You can’t expect anything. In the Evil Dead movies you can only expect the unexpected. These were never designed to be a franchise. These were a very slow growing series of movies and the TV show was a natural outgrowth; it made more sense to do a TV show than a 75-million-dollar movie, for example. It’s dictated by economics and look, a lot of the difference between Army Of Darkness and now is that Army Of Darkness flopped, which most people forget; the series was dead after that. It took until the late nineties to rekindle it on DVD, so we’re actually really glad to celebrate the release of the Ash Vs Evil Dead DVD so DVD collectors can add it to the rest of the series.
And as someone who has played this character for over thirty years, how much input do you have in the direction of the series?
I have a lot of input. The three original partners, we’re all involved in the direction of the show and we all have to get on the same page about what Ash’s journey is over the next three, four, five years. That’s what we want to concentrate on now; the big picture.
One thing I really love about the show is the deepening of Ash’s character, particularly seen through his relationships with Kelly and Pablo and the Jacksonville backstory. How do you as an actor find getting to explore these, I guess, new shades to a character you’ve played for so long?

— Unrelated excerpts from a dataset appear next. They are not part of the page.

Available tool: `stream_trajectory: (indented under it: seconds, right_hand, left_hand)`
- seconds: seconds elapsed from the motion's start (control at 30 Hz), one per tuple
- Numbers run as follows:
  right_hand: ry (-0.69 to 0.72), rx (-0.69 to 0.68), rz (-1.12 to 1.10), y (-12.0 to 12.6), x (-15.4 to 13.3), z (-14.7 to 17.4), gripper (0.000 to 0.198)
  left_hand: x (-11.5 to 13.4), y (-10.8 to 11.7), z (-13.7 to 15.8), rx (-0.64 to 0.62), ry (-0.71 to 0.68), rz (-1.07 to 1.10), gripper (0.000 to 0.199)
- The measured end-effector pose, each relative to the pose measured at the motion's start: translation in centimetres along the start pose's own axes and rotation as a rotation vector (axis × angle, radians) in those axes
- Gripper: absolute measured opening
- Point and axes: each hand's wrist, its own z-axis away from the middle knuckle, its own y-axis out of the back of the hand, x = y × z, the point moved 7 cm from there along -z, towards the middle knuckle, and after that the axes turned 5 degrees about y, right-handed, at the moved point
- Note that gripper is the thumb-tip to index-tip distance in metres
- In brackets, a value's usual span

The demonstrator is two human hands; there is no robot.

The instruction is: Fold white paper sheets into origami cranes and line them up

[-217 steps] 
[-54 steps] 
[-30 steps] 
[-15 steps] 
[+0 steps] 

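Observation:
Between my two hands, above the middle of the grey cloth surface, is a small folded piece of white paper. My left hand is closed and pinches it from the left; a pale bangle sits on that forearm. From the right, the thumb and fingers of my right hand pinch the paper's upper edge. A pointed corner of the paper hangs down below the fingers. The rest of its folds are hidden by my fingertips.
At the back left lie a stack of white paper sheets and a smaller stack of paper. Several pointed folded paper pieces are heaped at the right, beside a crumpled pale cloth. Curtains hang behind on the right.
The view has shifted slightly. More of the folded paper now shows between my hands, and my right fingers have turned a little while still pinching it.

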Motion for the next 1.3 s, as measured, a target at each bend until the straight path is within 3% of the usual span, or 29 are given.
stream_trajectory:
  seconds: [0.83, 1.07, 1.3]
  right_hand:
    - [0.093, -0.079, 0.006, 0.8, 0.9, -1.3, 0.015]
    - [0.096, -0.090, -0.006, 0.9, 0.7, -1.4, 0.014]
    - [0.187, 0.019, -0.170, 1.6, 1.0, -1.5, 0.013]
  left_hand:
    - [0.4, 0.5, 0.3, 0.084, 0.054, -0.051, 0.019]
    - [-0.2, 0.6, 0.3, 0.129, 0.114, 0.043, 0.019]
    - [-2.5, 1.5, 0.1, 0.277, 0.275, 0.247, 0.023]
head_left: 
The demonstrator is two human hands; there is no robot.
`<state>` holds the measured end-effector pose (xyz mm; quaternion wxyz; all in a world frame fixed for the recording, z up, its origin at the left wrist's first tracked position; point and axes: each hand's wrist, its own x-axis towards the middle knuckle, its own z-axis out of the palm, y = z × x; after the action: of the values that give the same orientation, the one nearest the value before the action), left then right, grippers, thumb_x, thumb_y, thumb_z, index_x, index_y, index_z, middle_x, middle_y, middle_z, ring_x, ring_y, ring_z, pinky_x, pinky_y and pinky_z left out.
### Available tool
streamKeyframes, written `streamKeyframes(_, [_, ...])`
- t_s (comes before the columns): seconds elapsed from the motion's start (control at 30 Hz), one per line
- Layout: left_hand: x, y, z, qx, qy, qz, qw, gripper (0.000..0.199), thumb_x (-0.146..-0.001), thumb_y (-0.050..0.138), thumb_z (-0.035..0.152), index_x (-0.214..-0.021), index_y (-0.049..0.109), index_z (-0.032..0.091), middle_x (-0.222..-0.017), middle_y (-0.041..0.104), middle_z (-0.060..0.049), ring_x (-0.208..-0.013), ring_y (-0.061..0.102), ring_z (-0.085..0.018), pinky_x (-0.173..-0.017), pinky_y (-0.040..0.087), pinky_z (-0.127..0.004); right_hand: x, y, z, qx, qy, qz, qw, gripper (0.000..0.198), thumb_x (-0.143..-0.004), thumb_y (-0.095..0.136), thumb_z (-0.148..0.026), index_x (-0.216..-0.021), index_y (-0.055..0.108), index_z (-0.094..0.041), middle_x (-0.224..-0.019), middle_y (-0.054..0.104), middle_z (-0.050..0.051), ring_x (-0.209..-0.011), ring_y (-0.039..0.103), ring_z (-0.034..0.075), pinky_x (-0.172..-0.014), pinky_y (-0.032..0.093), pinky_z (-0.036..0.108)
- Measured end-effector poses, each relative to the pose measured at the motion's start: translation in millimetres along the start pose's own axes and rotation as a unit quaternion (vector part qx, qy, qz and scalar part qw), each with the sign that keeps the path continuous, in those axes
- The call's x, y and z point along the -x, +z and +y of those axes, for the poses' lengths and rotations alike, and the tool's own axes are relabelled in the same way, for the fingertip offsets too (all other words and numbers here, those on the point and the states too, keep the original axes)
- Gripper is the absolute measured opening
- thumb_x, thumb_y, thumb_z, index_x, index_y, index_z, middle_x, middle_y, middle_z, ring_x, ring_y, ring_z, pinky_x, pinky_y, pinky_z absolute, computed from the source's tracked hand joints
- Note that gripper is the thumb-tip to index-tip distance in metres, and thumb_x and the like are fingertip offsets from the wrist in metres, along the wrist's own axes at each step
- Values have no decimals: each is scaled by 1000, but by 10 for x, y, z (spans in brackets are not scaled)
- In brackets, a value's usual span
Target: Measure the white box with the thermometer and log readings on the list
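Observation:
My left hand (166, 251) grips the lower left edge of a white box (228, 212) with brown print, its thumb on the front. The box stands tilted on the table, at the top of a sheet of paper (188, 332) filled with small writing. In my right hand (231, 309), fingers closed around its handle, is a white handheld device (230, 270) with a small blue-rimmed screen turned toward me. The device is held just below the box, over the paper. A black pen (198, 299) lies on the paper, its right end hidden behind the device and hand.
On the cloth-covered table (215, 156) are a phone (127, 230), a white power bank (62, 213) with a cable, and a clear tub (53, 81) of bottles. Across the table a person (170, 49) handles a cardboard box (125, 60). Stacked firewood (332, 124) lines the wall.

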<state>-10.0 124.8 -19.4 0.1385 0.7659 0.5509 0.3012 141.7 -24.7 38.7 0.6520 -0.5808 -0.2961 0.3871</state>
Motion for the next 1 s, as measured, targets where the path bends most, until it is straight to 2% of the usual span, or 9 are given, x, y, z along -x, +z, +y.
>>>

Well, you gotta have someone to talk to. Ash can’t run around in a cabin by himself talking to his hand. So I’m very glad to have all those characters to bounce ideas off of. And we’ve found what I feel are a great group of actors. Dana DeLorenzo and Ray Santiago, they really prove their mettle and they’re evolving into full characters. You’ll see in Season Two it’s a whole new ball game for them; Pablo’s gonna go on a great journey this season, Kelly will start evolving into something a little bit bigger than just a bitter victim and Ash will become more aligned with his true destiny, which is to save the world at whatever cost. So a lot of fun stuff in season two; there are a lot of ‘holy shit’ moments, a lot of Easter eggs, very substantial Easter eggs, there are a lot of nods to the fans. It’s a very fan friendly season coming up.
The show is really good at maintaining a lot of heart and even warmth despite all the carnage; was that a conscious decision going in or something that developed more organically in the writing process?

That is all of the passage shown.